**Data segment**
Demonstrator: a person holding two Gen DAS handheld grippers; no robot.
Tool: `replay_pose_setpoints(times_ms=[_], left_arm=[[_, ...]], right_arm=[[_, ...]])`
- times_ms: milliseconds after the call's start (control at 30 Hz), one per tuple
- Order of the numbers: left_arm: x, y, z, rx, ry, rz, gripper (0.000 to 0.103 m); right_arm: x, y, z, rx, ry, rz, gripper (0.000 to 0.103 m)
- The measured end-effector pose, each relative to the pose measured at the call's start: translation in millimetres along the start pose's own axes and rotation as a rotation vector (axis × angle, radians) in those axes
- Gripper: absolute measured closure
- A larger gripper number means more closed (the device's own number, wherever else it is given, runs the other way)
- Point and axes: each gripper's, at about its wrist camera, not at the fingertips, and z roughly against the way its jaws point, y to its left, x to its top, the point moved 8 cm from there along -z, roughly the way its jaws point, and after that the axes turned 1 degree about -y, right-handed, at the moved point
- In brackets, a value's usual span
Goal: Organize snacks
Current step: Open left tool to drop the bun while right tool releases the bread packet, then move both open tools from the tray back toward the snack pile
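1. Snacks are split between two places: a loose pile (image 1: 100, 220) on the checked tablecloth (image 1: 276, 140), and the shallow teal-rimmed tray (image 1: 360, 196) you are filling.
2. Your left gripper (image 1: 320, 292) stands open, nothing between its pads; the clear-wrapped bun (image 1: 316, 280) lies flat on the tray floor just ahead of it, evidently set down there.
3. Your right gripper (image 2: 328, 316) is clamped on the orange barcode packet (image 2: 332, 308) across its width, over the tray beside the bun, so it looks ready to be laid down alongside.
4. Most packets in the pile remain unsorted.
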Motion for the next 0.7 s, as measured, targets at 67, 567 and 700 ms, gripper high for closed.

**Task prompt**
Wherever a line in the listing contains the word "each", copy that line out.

**Solution**
- The measured end-effector pose, each relative to the pose measured at the call's start: translation in millimetres along the start pose's own axes and rotation as a rotation vector (axis × angle, radians) in those axes
- Point and axes: each gripper's, at about its wrist camera, not at the fingertips, and z roughly against the way its jaws point, y to its left, x to its top, the point moved 8 cm from there along -z, roughly the way its jaws point, and after that the axes turned 1 degree about -y, right-handed, at the moved point

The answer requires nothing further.